These are the key concepts you need to understand to accurately answer the question.

Matrix Transpose
In mathematics, the transpose of a matrix is a simple yet fundamental operation. When you transpose a matrix, you're essentially flipping it over its diagonal. This means that the rows of the original matrix become the columns of the transposed matrix, and vice versa. For a given matrix \( A \), the transpose is denoted as \( A^T \).

Here's a quick summary of the properties:
  • \((A^T)^T = A\): Transposing the transposed matrix gives the original matrix back.
  • \((A + B)^T = A^T + B^T\): The transpose of a sum is the sum of transposes.
  • \((cA)^T = cA^T\): The transpose of a scalar multiplication is the scalar times the transposed matrix.
  • \((AB)^T = B^T A^T\): The transpose of a product reverses the order of multiplication.
In the case of our original matrix \[ \begin{pmatrix} 5 & 30 \ -1 & -6 \end{pmatrix} \], the transpose is \[ \begin{pmatrix} 5 & -1 \ 30 & -6 \end{pmatrix} \]. Transposing a matrix does not alter its eigenvalues, and these remain consistent with the original as seen in the exercise.
Matrix Inverse
Finding the inverse of a matrix is akin to finding the 'undo' button for matrix multiplication. Not all matrices have inverses, but for those that do, the inverse matrix, denoted as \( A^{-1} \), satisfies the equation \( AA^{-1} = A^{-1}A = I \), where \( I \) is the identity matrix.

A few important points:
  • A square matrix has an inverse if and only if its determinant is not zero.
  • The inverse of a product is the product of the inverses in reverse order: \((AB)^{-1} = B^{-1}A^{-1}\).
  • \((A^{-1})^{-1} = A\): The inverse of an inverse matrix is the original matrix.
For a \( 2 \times 2 \) matrix \( A = \begin{pmatrix} a & b \ c & d \end{pmatrix} \), the inverse is calculated as:\[ A^{-1} = \frac{1}{ad - bc} \begin{pmatrix} d & -b \ -c & a \end{pmatrix} \]In our example, it's vital to confirm \( \text{det}(A) eq 0 \) before calculating \( A^{-1} \).
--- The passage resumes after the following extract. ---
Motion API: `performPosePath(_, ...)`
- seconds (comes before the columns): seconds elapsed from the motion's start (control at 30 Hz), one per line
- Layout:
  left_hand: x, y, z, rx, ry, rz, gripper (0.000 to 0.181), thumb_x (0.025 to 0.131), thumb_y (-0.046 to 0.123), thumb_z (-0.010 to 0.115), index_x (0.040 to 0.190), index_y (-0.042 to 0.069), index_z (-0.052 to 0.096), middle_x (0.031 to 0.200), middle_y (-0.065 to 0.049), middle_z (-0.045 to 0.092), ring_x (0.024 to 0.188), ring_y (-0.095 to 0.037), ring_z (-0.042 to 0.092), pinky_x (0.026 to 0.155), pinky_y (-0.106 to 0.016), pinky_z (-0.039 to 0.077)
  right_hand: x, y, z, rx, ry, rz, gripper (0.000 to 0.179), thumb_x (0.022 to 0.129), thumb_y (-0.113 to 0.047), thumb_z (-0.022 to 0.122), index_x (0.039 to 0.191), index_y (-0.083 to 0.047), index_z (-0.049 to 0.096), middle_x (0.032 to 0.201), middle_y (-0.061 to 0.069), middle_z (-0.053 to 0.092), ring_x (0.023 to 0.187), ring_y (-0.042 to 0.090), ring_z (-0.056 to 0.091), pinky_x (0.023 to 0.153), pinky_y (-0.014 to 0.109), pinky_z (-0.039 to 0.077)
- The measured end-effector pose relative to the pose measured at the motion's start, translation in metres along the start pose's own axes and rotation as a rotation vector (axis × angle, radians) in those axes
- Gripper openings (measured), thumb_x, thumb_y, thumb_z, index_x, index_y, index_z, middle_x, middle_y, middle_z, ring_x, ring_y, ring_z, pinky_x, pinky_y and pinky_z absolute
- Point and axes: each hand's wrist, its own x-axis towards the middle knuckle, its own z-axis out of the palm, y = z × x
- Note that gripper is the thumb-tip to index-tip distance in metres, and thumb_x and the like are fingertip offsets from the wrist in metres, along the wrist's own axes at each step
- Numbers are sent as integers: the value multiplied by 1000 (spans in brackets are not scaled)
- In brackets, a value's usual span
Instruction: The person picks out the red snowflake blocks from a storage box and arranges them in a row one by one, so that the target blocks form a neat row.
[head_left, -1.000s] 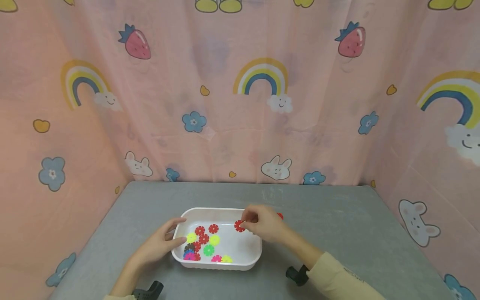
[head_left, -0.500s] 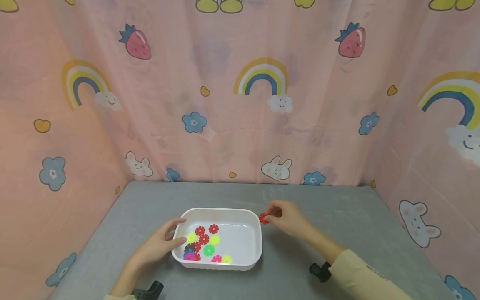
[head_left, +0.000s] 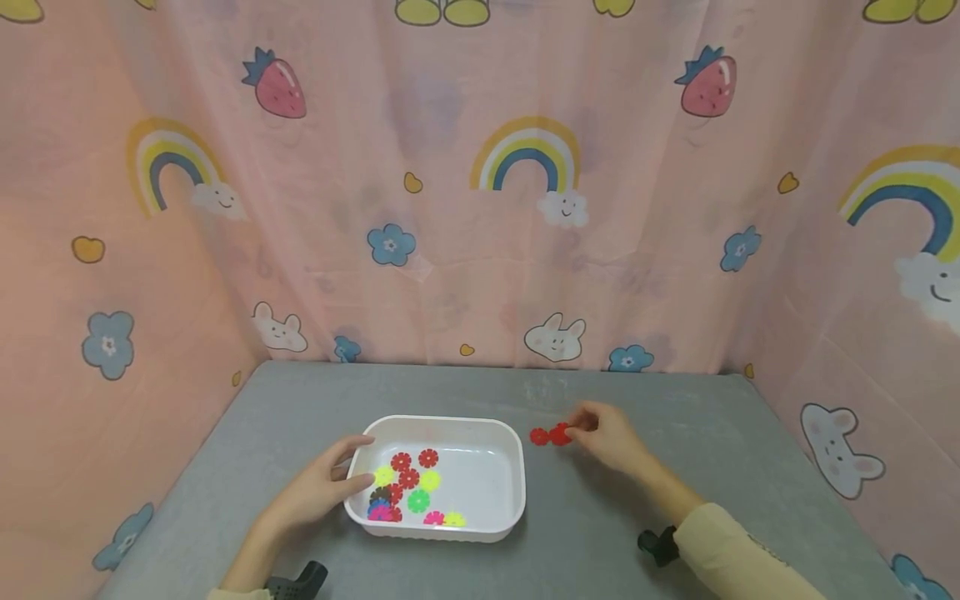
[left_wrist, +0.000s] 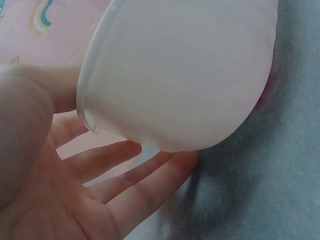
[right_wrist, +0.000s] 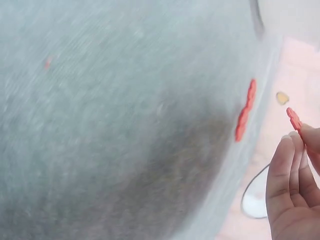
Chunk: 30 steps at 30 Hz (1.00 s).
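A white plastic tub [head_left: 487, 483] stands on the table, with my left hand [head_left: 321, 483] gripping its left end. In the left wrist view the thumb [left_wrist: 62, 82] hooks over the rim while the fingers lie against the outer wall. My right hand [head_left: 611, 437] pinches a red snowflake disc [right_wrist: 294, 119] between thumb and fingertips. Just right of the tub, more red snowflake discs [head_left: 539, 436] lie on the table, below the held one; the right wrist view shows them edge-on in a row [right_wrist: 245, 111].
Inside the tub several snowflake discs, red, yellow, green [head_left: 418, 501], blue, pink and dark, gather toward the left and front. The grey table [head_left: 637, 400] ends at a pink patterned curtain [head_left: 480, 275] behind and at both sides.
My right hand has moved right, carrying the red disc out of the tub and over the red discs on the table. My left hand has stayed on the tub.
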Motion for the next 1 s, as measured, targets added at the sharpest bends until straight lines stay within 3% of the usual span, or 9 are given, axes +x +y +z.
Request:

Once verified, we found it using the formula and identified the inverse's eigenvalues as reciprocals, highlighting a unique property of inverses.
Matrix Determinant
The determinant of a matrix provides a scalar value that can reveal a lot about the matrix itself, such as whether it is invertible. It's denoted as \( \text{det}(A) \) for matrix \( A \). The determinant has many applications, including solving systems of linear equations, and in calculus, particularly in change of variables.
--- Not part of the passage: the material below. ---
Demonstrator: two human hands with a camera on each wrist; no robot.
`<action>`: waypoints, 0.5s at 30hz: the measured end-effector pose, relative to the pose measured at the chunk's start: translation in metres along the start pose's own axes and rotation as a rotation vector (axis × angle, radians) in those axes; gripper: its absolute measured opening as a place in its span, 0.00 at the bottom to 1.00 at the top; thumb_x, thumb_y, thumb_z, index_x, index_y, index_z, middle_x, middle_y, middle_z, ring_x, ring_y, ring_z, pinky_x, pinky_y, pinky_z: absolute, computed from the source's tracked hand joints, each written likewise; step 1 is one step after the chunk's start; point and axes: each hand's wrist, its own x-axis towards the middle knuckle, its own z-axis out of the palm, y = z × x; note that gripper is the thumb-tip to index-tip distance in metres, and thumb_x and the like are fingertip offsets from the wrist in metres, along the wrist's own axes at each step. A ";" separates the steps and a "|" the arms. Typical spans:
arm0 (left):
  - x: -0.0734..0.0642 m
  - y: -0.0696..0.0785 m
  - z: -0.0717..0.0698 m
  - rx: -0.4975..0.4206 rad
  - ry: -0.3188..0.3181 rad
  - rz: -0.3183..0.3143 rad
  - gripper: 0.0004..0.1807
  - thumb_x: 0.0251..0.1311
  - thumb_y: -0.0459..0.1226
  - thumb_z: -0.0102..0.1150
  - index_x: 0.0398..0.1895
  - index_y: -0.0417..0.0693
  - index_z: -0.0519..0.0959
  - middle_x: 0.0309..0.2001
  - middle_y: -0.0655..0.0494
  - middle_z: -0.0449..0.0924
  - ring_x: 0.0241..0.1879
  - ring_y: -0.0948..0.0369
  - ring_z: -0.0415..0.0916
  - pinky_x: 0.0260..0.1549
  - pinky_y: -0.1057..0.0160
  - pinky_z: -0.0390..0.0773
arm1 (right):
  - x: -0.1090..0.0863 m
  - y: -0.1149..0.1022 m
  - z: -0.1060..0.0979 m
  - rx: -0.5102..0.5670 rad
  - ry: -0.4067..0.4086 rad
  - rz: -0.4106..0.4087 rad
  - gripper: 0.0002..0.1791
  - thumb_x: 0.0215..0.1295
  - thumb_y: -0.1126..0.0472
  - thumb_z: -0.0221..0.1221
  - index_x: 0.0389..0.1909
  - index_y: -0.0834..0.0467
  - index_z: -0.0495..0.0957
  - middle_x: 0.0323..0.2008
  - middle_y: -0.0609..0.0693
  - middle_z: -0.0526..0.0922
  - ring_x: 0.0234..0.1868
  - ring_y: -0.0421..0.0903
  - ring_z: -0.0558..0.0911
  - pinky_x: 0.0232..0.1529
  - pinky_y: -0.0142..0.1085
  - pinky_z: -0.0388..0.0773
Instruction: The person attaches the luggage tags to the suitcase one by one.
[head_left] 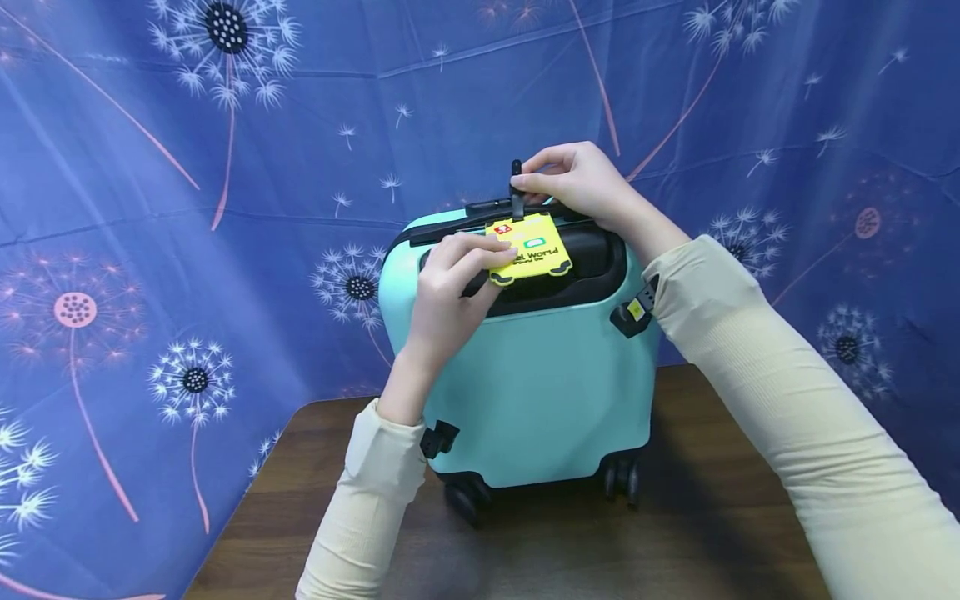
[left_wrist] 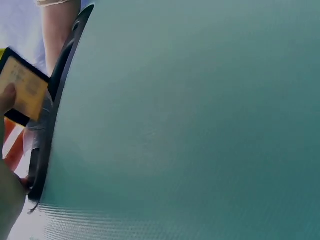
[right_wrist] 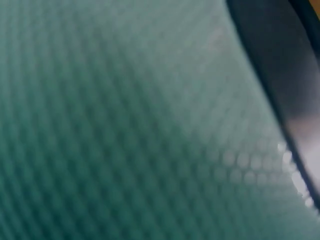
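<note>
A yellow luggage tag (head_left: 536,250) shaped like a little suitcase lies against the top front of a turquoise suitcase (head_left: 547,392). My left hand (head_left: 453,287) pinches the tag's left edge between thumb and fingers. Above it, my right hand (head_left: 573,179) pinches the tag's black strap (head_left: 517,187), which stands upright by the suitcase's black handle (head_left: 487,208). In the left wrist view the tag's back (left_wrist: 25,90) shows a pale card in a dark frame, with the left thumb on it. The right wrist view holds only the blurred suitcase shell (right_wrist: 125,125) and its dark trim; the right fingers are out of it.
The suitcase stands on its wheels (head_left: 621,479) on a brown wooden table (head_left: 555,550). Blue cloth with dandelion prints (head_left: 360,125) hangs behind and to the left. A black wrist camera (head_left: 636,310) sits by the right cuff, another (head_left: 438,439) by the left.
</note>
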 end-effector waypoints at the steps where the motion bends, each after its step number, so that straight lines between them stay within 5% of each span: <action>1: 0.000 0.000 0.001 -0.011 0.018 -0.004 0.07 0.54 0.26 0.63 0.37 0.39 0.82 0.38 0.44 0.80 0.42 0.51 0.78 0.48 0.61 0.74 | 0.000 0.000 0.000 -0.004 -0.001 -0.003 0.22 0.60 0.47 0.62 0.50 0.57 0.79 0.30 0.40 0.84 0.37 0.38 0.82 0.46 0.34 0.73; 10: -0.001 -0.005 0.004 -0.074 0.078 0.017 0.08 0.52 0.23 0.59 0.35 0.38 0.84 0.35 0.44 0.82 0.41 0.49 0.78 0.54 0.49 0.72 | 0.001 -0.001 0.001 -0.060 -0.013 0.013 0.22 0.60 0.48 0.62 0.49 0.58 0.81 0.29 0.40 0.85 0.38 0.39 0.80 0.40 0.33 0.71; 15: -0.005 -0.006 0.003 -0.063 0.064 0.050 0.11 0.50 0.23 0.57 0.33 0.40 0.85 0.34 0.47 0.84 0.44 0.50 0.81 0.56 0.46 0.69 | 0.001 -0.003 0.001 -0.111 -0.021 0.071 0.22 0.60 0.45 0.61 0.48 0.57 0.82 0.37 0.47 0.85 0.41 0.40 0.78 0.43 0.33 0.71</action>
Important properties of determinants include:
  • A matrix is invertible if its determinant is not zero.
  • \( \text{det}(AB) = \text{det}(A)\text{det}(B) \): The determinant of a product is the product of determinants.
  • Changing two rows of a matrix changes the sign of its determinant.
  • The determinant of a transpose is equal to the determinant of the original matrix: \( \text{det}(A^T) = \text{det}(A) \).
In the problem's case, the determinant of the matrix \( A \) was computed as zero, indicating the matrix is not invertible. This value influenced the nature of the solutions, the eigenvalues, and the system described by the matrix.
Trace of a Matrix
The trace of a matrix provides a straightforward way to summarize the matrix through the sum of its diagonal elements. For a matrix \( A = \begin{pmatrix} a & b \ c & d \end{pmatrix} \), the trace is \( \text{tr}(A) = a + d \).
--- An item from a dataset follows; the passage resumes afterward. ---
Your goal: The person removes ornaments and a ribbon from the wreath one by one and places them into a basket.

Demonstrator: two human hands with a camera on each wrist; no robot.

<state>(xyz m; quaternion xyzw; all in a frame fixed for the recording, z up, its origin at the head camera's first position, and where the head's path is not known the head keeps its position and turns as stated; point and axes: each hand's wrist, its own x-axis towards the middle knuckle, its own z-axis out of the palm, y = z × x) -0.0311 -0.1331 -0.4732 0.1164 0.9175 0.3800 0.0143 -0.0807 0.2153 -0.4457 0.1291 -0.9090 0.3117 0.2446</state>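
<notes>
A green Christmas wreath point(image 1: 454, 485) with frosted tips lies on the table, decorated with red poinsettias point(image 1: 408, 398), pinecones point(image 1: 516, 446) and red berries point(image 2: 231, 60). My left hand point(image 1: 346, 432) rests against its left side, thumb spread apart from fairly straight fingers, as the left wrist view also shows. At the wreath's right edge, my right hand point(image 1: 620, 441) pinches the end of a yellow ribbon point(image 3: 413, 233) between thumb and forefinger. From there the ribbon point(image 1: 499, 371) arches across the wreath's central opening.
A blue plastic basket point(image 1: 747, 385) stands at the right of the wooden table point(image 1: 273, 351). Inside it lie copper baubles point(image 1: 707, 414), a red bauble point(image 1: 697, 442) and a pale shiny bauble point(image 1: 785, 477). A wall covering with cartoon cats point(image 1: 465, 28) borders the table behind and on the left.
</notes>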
The trace is a useful invariant in linear algebra, particularly because:
  • It is invariant under change of basis, meaning it stays the same even if the matrix is represented in different bases.
  • It's used in computing the characteristic polynomial, which leads to finding eigenvalues.
  • The trace of \( A + B \) equals the trace of \( A \) plus the trace of \( B \).
  • \( \text{tr}(cA) = c \cdot \text{tr}(A) \): The trace scales with scalar multiplication.
In our example, the trace of matrix \( A \) was calculated as \(-1\). This simple sum of the diagonal elements ties directly to the characteristic equation created in the step-by-step solution and was crucial for validating the eigenvalues.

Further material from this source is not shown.